Copy each line from the records below in which the word "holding" is found.

:: Input records ::

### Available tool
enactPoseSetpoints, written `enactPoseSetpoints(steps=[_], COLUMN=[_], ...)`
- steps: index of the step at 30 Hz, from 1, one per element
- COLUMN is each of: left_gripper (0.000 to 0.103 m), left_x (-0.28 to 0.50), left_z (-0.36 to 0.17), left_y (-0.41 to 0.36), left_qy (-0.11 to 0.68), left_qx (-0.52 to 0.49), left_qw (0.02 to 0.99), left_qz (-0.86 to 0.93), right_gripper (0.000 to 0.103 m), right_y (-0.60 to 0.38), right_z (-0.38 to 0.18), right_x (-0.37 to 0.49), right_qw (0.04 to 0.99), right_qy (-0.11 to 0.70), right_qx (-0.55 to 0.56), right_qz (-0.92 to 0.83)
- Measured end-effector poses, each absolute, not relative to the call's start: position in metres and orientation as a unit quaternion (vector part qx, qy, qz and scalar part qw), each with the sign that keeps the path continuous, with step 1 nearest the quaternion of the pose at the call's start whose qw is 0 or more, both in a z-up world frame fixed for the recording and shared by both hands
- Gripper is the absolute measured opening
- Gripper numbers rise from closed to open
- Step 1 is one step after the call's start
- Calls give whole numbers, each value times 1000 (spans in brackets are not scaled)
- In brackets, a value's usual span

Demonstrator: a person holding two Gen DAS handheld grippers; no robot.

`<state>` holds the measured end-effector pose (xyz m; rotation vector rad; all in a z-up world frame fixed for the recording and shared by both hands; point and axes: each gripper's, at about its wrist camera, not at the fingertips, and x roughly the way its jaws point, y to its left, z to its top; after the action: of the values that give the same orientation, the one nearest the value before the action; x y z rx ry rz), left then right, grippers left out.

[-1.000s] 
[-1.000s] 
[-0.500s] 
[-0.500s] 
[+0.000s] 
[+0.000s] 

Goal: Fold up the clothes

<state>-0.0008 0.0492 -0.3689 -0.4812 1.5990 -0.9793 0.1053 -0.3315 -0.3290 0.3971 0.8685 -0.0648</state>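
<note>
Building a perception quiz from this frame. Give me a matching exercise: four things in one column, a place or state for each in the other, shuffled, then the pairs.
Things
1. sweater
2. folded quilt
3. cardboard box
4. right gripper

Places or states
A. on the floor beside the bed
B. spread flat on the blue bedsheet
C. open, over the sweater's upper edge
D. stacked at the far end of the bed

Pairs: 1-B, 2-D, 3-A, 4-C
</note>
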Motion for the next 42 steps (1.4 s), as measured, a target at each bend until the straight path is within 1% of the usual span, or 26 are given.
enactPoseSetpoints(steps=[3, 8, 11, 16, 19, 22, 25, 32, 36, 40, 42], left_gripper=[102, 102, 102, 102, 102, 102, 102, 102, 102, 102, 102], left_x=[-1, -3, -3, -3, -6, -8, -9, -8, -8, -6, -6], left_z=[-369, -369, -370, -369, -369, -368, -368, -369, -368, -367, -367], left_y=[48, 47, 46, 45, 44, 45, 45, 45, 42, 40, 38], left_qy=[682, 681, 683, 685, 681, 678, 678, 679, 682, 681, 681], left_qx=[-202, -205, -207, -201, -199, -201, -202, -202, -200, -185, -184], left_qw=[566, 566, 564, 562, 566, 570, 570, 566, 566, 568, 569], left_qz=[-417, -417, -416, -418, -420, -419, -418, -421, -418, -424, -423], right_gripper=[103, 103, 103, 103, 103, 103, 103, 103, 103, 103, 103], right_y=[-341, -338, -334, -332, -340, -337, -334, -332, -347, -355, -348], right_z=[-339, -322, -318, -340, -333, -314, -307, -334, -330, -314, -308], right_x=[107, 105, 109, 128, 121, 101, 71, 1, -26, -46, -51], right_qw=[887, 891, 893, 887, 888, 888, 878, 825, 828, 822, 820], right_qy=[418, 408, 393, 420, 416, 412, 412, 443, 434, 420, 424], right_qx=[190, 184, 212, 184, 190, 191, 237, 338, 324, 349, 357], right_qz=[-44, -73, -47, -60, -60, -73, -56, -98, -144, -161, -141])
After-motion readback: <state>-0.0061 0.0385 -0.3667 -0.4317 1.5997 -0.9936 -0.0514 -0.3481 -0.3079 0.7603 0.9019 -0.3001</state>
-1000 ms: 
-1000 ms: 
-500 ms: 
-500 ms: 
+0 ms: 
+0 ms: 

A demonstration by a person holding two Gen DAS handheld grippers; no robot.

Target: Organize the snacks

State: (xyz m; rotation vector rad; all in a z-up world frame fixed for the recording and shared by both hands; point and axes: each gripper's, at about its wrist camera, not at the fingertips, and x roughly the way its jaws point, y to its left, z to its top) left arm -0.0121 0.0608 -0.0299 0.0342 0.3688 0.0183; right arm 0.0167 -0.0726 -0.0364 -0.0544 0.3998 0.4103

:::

**Output for this exercise**
Demonstrator: a person holding two Gen DAS handheld grippers; no robot.
A demonstration by a person holding two Gen DAS handheld grippers; no robot.

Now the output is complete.